What you have to do - Up to and including the line with "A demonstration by", repeat every line of the listing exactly, beginning at the first.

Information supplied -
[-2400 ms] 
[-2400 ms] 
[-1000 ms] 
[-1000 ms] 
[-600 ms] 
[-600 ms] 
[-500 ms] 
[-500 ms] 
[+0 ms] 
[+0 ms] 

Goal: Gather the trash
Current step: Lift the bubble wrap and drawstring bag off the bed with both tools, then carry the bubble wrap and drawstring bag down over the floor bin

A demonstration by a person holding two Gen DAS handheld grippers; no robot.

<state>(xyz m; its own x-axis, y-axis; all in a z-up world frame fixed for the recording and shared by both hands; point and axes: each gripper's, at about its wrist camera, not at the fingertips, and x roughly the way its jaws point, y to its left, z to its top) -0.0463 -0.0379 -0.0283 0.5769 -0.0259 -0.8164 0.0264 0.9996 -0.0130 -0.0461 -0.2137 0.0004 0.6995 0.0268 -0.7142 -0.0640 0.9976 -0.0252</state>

Exercise solution -
[-2400 ms] 
[-2400 ms] 
[-1000 ms] 
[-1000 ms] 
[-600 ms] 
[-600 ms] 
[-500 ms] 
[-500 ms] 
[+0 ms] 
[+0 ms] 

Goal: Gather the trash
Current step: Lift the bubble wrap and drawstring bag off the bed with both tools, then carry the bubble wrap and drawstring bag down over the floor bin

A demonstration by a person holding two Gen DAS handheld grippers; no robot.

Nothing else belongs in the output.